Problem. Read through the records below and copy each line that uses the word "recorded".

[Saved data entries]
Segment Open

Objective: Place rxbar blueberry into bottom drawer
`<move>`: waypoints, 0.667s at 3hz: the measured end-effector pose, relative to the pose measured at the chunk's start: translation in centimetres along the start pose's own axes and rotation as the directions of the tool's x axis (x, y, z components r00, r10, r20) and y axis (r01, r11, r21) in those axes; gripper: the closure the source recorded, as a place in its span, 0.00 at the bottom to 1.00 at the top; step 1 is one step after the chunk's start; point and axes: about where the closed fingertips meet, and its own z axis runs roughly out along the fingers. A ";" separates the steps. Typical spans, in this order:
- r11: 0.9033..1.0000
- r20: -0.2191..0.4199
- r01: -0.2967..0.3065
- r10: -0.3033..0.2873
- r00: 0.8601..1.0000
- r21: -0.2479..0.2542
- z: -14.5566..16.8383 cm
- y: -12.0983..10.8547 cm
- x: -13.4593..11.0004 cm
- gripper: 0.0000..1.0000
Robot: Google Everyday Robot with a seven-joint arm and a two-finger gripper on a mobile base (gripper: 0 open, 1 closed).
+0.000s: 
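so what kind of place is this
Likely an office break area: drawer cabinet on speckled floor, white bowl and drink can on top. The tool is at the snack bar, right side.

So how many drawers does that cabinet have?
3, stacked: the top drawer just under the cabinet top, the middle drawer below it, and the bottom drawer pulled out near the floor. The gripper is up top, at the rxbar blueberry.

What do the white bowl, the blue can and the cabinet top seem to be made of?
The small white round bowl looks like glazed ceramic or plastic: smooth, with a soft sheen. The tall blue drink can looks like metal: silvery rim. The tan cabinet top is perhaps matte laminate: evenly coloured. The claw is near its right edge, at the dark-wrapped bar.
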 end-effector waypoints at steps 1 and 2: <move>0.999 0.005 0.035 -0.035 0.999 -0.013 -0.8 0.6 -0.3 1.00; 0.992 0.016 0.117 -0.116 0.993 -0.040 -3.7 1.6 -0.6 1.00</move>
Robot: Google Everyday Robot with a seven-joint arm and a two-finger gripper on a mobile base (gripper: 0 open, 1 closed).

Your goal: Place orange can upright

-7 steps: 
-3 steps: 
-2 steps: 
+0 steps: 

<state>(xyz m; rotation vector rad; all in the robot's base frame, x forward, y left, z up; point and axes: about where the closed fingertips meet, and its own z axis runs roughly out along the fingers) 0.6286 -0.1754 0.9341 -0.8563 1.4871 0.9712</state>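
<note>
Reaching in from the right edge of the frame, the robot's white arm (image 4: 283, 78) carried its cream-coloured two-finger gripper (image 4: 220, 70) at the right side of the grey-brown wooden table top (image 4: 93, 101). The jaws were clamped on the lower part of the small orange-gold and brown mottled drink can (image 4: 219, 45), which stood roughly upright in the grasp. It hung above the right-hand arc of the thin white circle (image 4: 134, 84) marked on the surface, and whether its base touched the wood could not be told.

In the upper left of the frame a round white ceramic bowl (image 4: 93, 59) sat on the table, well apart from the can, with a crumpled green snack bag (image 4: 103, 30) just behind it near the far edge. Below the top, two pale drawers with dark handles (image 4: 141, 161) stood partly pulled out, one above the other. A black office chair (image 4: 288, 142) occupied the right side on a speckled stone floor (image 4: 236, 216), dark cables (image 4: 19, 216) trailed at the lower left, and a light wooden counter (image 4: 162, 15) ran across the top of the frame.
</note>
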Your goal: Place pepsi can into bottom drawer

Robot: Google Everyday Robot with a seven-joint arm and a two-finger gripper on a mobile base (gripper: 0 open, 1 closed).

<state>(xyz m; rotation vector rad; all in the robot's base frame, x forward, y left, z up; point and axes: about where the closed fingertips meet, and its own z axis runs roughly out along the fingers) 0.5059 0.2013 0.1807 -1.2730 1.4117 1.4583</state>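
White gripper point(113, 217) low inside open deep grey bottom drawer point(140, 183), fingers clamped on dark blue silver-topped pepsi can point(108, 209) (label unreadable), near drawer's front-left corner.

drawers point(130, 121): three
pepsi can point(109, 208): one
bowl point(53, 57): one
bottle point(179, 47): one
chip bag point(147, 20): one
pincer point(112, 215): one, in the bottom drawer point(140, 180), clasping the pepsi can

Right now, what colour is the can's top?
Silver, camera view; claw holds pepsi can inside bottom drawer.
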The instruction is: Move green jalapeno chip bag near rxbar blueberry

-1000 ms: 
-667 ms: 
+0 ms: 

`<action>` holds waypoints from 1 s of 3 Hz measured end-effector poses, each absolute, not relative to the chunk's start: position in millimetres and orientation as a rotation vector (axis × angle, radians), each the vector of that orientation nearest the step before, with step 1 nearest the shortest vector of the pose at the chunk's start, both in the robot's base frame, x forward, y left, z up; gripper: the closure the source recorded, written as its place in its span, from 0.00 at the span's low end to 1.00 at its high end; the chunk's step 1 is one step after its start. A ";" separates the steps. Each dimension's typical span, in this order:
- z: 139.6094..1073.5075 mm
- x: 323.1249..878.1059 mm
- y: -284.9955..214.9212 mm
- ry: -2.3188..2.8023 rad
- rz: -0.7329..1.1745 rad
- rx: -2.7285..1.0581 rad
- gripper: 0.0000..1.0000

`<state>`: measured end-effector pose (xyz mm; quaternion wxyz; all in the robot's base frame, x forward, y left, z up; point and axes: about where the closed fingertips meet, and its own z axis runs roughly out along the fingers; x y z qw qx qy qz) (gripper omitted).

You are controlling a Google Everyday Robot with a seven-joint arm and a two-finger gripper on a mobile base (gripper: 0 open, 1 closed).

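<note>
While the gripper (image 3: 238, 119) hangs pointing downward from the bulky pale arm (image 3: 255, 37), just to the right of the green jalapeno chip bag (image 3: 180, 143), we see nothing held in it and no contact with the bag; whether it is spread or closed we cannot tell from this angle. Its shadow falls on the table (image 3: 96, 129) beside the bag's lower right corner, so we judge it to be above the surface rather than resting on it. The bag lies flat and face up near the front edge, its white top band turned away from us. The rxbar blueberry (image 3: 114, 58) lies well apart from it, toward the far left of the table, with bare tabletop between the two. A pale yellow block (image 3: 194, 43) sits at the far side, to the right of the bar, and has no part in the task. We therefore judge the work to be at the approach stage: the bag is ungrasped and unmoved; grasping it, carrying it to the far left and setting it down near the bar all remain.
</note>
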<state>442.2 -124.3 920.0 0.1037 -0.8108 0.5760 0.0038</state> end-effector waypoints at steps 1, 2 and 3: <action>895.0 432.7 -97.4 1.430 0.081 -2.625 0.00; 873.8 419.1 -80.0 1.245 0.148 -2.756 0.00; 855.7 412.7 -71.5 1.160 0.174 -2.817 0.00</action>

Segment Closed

Task output.
`<move>`: waypoints, 0.667s at 3hz: the measured end-effector pose, relative to the pose measured at the chunk's start: translation in centimetres along the start pose's own axes and rotation as the directions of the tool's x axis (x, y, z components r00, r10, r20) and y axis (r01, r11, r21) in those axes; gripper: the closure the source recorded, as a place in its span, 0.00 at the bottom to 1.00 at the top; step 1 is one step after the chunk's start; point and axes: about where the closed fingertips meet, and its own z axis runs roughly out along the fingers. A ";" separates the steps. Typical spans, in this order:
`<action>` holds waypoints from 1 s of 3 Hz measured end-effector poses, each absolute, not relative to the chunk's start: position in millimetres and orientation as a rotation vector (axis × angle, radians), each the vector of that orientation nearest the step before, with step 1 nearest the shortest vector of the pose at the chunk's start, both in the robot's base frame, x forward, y left, z up; gripper: the closure the source recorded, written as its place in its span, from 0.00 at the span's low end to 1.00 at its high end; the chunk's step 1 is one step after its start. A ";" separates the steps. Each dimension's typical span, in this order:

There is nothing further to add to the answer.